Quelques réserves cependant : 1 fois sur 30, le
test échoue sans raison déterminée. De plus, le
FibroScan n’est pas probant sur les patients
maigres, obèses ou avec de l’ascite3. En revanche, ce test a un intérêt particulier pour poser
l’indication d’un traitement. Et chez les patients
qui suivent déjà un traitement antiviral C, il
peut évaluer la régression de la fibrose même en
l’absence de diminution de la charge virale.

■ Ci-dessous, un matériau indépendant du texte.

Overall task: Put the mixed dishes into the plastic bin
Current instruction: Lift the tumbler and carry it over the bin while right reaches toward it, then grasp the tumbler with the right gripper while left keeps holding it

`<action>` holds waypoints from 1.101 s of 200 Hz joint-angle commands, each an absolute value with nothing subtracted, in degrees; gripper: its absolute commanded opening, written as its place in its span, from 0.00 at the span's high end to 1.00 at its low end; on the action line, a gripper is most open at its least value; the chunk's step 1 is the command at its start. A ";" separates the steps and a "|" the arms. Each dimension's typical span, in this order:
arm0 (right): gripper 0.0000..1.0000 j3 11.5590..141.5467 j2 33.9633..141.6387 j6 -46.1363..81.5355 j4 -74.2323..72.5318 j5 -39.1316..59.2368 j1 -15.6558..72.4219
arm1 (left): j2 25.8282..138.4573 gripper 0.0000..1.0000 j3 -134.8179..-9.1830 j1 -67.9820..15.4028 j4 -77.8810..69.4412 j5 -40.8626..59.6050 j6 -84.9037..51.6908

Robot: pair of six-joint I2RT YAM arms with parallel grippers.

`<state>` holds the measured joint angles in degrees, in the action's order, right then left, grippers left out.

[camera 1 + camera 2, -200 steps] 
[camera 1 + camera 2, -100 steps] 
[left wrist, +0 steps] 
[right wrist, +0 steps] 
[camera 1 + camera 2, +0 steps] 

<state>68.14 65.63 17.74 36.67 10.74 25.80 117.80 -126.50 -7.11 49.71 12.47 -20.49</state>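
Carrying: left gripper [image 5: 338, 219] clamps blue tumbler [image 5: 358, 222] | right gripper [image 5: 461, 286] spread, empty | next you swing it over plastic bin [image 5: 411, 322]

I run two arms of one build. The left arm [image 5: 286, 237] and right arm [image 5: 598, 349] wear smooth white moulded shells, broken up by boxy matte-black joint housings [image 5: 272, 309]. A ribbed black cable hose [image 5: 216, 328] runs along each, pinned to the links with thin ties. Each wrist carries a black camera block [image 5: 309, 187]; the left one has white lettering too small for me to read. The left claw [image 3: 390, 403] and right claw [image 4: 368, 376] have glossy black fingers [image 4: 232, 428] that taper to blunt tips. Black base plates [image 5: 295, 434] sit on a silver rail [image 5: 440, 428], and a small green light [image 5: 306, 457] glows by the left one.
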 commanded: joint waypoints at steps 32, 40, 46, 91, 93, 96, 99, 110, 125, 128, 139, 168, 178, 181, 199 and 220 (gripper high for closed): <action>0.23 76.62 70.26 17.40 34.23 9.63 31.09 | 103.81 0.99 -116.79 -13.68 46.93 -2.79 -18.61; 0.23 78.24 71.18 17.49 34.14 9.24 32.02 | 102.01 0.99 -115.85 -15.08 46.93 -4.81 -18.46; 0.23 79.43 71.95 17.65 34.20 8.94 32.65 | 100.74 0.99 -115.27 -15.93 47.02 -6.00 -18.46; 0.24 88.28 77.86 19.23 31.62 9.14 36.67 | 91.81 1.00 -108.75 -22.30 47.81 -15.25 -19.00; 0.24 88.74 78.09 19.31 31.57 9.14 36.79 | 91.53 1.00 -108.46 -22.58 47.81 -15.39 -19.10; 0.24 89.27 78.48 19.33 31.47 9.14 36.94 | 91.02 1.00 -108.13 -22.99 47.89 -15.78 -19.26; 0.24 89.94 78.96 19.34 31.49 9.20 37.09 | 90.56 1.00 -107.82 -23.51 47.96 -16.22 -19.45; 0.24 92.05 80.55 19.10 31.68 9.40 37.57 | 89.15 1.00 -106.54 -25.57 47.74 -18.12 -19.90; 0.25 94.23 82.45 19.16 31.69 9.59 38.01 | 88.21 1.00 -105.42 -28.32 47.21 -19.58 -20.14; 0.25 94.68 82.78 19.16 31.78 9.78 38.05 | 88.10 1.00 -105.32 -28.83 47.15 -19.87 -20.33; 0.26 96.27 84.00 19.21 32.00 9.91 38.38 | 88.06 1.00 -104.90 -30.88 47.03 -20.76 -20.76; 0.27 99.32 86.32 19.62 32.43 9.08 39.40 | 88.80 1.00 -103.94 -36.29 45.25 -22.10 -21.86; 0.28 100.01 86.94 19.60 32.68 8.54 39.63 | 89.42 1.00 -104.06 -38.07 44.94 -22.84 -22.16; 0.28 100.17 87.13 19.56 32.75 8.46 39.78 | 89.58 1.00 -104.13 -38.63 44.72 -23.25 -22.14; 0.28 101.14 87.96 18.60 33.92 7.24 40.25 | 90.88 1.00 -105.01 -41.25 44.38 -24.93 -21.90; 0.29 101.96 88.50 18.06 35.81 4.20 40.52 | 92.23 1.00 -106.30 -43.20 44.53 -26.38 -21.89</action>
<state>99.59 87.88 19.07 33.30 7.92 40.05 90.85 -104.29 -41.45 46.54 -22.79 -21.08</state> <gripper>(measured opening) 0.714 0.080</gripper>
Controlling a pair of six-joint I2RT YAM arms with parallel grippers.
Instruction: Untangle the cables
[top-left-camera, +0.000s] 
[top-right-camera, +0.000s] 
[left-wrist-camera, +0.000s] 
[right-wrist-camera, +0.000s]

Par
ailleurs, il permet d’évaluer la vitesse d’évolution de la fibrose, ce qui est particulièrement
utile chez les patients co-infectés. Enfin, il a une
excellente performance pour le diagnostic de
fibrose sévère et de cirrhose.
La combinaison des deux approches élastométrie et Fibrotest/Actitest est particulièrement
interessante puisqu’elle offre les meilleures performances, non seulement pour le diagnostic de
fibrose significative (F ≥ 2), mais aussi de fibrose
sévère (F3 et F4)4.
En conclusion
Ces avancées extrêmement importantes réalisées dans la mesure non invasive de la fibrose
hépatique, en particulier chez les patients
atteints d’hépatite C, permettent, dans une très
grande majorité des cas, d’éviter la biopsie
hépatique. En outre, la pratique de ces tests est
d’une grande utilité pour le suivi des patients,
non seulement pour faire le pronostic de la
maladie, mais aussi pour suivre l’impact d’un
traitement sur la régression éventuelle de
fibrose chez les patients sous thérapie antivirale.